> **What you have to do**
Send back the records in full, character for character.
○ ○ ○
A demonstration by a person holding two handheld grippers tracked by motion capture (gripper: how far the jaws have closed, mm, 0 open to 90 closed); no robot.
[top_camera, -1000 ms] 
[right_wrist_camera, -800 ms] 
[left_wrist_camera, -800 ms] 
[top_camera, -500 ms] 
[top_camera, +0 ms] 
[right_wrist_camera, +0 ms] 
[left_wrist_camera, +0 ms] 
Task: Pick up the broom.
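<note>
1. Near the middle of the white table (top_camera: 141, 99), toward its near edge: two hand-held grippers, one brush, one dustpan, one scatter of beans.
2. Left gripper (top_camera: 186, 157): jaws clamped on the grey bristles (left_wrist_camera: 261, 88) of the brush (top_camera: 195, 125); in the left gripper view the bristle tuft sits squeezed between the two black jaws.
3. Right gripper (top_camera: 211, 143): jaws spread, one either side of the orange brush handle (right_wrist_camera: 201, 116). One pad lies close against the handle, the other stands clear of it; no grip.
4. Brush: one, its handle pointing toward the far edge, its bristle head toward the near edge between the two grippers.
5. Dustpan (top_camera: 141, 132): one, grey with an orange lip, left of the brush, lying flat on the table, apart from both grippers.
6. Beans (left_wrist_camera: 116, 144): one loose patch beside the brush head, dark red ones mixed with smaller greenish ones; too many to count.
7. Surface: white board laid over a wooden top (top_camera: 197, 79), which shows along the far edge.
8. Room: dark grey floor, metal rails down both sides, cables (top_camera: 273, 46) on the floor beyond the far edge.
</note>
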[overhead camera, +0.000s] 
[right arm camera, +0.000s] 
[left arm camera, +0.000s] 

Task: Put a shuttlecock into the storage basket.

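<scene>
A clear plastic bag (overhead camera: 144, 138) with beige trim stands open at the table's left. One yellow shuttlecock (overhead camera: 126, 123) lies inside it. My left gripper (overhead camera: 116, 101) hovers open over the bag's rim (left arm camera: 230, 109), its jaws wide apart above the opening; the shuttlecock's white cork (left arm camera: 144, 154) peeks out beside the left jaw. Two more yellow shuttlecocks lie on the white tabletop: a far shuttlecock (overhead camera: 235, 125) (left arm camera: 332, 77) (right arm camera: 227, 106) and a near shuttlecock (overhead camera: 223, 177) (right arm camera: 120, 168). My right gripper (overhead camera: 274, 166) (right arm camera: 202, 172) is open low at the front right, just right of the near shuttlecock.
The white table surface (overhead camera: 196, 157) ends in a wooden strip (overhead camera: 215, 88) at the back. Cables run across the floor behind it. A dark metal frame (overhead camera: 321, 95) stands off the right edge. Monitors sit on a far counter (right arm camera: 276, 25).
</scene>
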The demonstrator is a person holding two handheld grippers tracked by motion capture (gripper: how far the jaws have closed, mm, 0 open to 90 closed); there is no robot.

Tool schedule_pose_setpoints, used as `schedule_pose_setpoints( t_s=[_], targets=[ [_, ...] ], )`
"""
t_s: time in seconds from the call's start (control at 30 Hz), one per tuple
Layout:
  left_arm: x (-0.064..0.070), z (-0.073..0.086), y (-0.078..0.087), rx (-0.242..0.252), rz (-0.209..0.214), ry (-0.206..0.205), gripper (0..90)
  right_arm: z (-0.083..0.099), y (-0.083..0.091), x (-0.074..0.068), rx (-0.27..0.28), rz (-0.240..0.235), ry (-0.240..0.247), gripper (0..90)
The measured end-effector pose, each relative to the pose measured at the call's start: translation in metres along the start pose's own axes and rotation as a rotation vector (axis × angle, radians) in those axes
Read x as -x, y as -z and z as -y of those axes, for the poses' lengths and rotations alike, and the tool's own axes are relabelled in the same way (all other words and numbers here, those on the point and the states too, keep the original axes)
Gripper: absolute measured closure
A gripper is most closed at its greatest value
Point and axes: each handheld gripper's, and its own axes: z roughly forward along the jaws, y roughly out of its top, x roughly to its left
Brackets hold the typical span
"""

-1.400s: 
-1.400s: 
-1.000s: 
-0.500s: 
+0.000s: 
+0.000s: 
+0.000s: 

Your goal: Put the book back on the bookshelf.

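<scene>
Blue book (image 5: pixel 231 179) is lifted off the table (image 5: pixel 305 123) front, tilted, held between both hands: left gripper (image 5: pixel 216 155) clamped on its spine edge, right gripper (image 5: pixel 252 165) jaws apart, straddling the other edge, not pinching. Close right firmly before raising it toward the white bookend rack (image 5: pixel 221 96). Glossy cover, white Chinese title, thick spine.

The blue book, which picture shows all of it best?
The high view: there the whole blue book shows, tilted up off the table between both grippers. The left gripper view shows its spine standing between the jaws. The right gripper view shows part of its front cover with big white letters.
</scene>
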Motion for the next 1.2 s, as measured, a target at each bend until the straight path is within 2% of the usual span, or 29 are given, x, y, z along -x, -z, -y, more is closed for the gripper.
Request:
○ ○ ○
> **Task answer**
A demonstration by a person holding two handheld grippers tracked by motion capture (gripper: how far the jaws have closed, mm, 0 open to 90 closed); no robot.
[top_camera, -1000 ms] 
[right_wrist_camera, -800 ms] 
[left_wrist_camera, -800 ms] 
[top_camera, -500 ms] 
[top_camera, +0 ms] 
[right_wrist_camera, +0 ms] 
[left_wrist_camera, +0 ms] 
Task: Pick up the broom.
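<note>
1. Near the middle of the white table (top_camera: 141, 99), toward its near edge: two hand-held grippers, one brush, one dustpan, one scatter of beans.
2. Left gripper (top_camera: 186, 157): jaws clamped on the grey bristles (left_wrist_camera: 261, 88) of the brush (top_camera: 195, 125); in the left gripper view the bristle tuft sits squeezed between the two black jaws.
3. Right gripper (top_camera: 211, 143): jaws spread, one either side of the orange brush handle (right_wrist_camera: 201, 116). One pad lies close against the handle, the other stands clear of it; no grip.
4. Brush: one, its handle pointing toward the far edge, its bristle head toward the near edge between the two grippers.
5. Dustpan (top_camera: 141, 132): one, grey with an orange lip, left of the brush, lying flat on the table, apart from both grippers.
6. Beans (left_wrist_camera: 116, 144): one loose patch beside the brush head, dark red ones mixed with smaller greenish ones; too many to count.
7. Surface: white board laid over a wooden top (top_camera: 197, 79), which shows along the far edge.
8. Room: dark grey floor, metal rails down both sides, cables (top_camera: 273, 46) on the floor beyond the far edge.
</note>
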[overhead camera, +0.000s] 
[right arm camera, +0.000s] 
[left arm camera, +0.000s] 

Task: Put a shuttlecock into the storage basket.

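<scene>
A clear plastic bag (overhead camera: 144, 138) with beige trim stands open at the table's left. One yellow shuttlecock (overhead camera: 126, 123) lies inside it. My left gripper (overhead camera: 116, 101) hovers open over the bag's rim (left arm camera: 230, 109), its jaws wide apart above the opening; the shuttlecock's white cork (left arm camera: 144, 154) peeks out beside the left jaw. Two more yellow shuttlecocks lie on the white tabletop: a far shuttlecock (overhead camera: 235, 125) (left arm camera: 332, 77) (right arm camera: 227, 106) and a near shuttlecock (overhead camera: 223, 177) (right arm camera: 120, 168). My right gripper (overhead camera: 274, 166) (right arm camera: 202, 172) is open low at the front right, just right of the near shuttlecock.
The white table surface (overhead camera: 196, 157) ends in a wooden strip (overhead camera: 215, 88) at the back. Cables run across the floor behind it. A dark metal frame (overhead camera: 321, 95) stands off the right edge. Monitors sit on a far counter (right arm camera: 276, 25).
</scene>
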The demonstrator is a person holding two handheld grippers tracked by motion capture (gripper: how far the jaws have closed, mm, 0 open to 90 closed); there is no robot.

Tool schedule_pose_setpoints, used as `schedule_pose_setpoints( t_s=[_], targets=[ [_, ...] ], )`
"""
t_s: time in seconds from the call's start (control at 30 Hz), one per tuple
Layout:
  left_arm: x (-0.064..0.070), z (-0.073..0.086), y (-0.078..0.087), rx (-0.242..0.252), rz (-0.209..0.214), ry (-0.206..0.205), gripper (0..90)
  right_arm: z (-0.083..0.099), y (-0.083..0.091), x (-0.074..0.068), rx (-0.27..0.28), rz (-0.240..0.235), ry (-0.240..0.247), gripper (0..90)
The measured end-effector pose, each relative to the pose measured at the call's start: translation in metres along the start pose's own axes and rotation as a rotation vector (axis × angle, radians) in those axes
Read x as -x, y as -z and z as -y of those axes, for the poses' lengths and rotations alike, and the tool's own axes are relabelled in the same way (all other words and numbers here, those on the point and the states too, keep the original axes)
Gripper: absolute measured closure
A gripper is most closed at its greatest value
Point and axes: each handheld gripper's, and its own axes: z roughly forward along the jaws, y roughly out of its top, x roughly to its left
Brackets hold the typical span
"""

-1.400s: 
-1.400s: 
-1.000s: 
-0.500s: 
+0.000s: 
+0.000s: 
+0.000s: 

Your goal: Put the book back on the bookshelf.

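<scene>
Blue book (image 5: pixel 231 179) is lifted off the table (image 5: pixel 305 123) front, tilted, held between both hands: left gripper (image 5: pixel 216 155) clamped on its spine edge, right gripper (image 5: pixel 252 165) jaws apart, straddling the other edge, not pinching. Close right firmly before raising it toward the white bookend rack (image 5: pixel 221 96). Glossy cover, white Chinese title, thick spine.

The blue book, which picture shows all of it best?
The high view: there the whole blue book shows, tilted up off the table between both grippers. The left gripper view shows its spine standing between the jaws. The right gripper view shows part of its front cover with big white letters.
</scene>
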Motion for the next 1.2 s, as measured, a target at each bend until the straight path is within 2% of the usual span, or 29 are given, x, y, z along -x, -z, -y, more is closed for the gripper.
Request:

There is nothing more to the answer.